'''

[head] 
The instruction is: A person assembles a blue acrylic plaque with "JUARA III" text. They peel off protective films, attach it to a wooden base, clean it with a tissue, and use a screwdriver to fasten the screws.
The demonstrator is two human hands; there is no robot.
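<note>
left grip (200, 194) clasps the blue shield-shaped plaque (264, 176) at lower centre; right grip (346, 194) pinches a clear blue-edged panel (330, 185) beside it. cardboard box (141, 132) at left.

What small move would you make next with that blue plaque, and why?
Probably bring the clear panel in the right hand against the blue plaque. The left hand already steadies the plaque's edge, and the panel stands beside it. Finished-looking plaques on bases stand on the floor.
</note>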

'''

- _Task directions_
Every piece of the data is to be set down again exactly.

- _Finished task_
[head] 
The instruction is: A person assembles a blue acrylic plaque with "JUARA III" text. They peel off protective films, attach it to a wooden base, clean it with a tissue, and use a screwdriver to fasten the screws.
The demonstrator is two human hands; there is no robot.
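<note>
left grip (200, 194) clasps the blue shield-shaped plaque (264, 176) at lower centre; right grip (346, 194) pinches a clear blue-edged panel (330, 185) beside it. cardboard box (141, 132) at left.

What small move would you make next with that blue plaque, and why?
Probably bring the clear panel in the right hand against the blue plaque. The left hand already steadies the plaque's edge, and the panel stands beside it. Finished-looking plaques on bases stand on the floor.
</note>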

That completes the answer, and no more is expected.